→ Problem to solve
Each line of the listing, apart from the pictures, is to be printed exactly.

→ Given material
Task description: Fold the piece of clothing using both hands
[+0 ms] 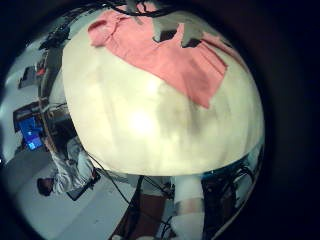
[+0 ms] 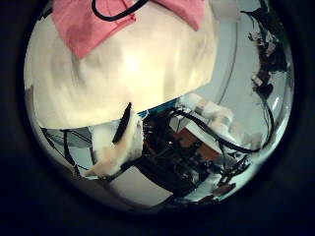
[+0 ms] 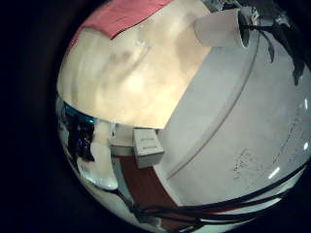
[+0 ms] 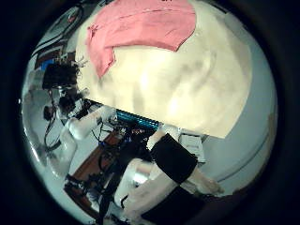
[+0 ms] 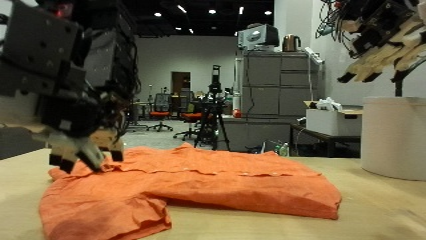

→ Output of the exercise
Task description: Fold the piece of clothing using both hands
[+0 ms] 
[+0 ms] 
[+0 ms] 
[+0 ms] 
[+0 ms] 

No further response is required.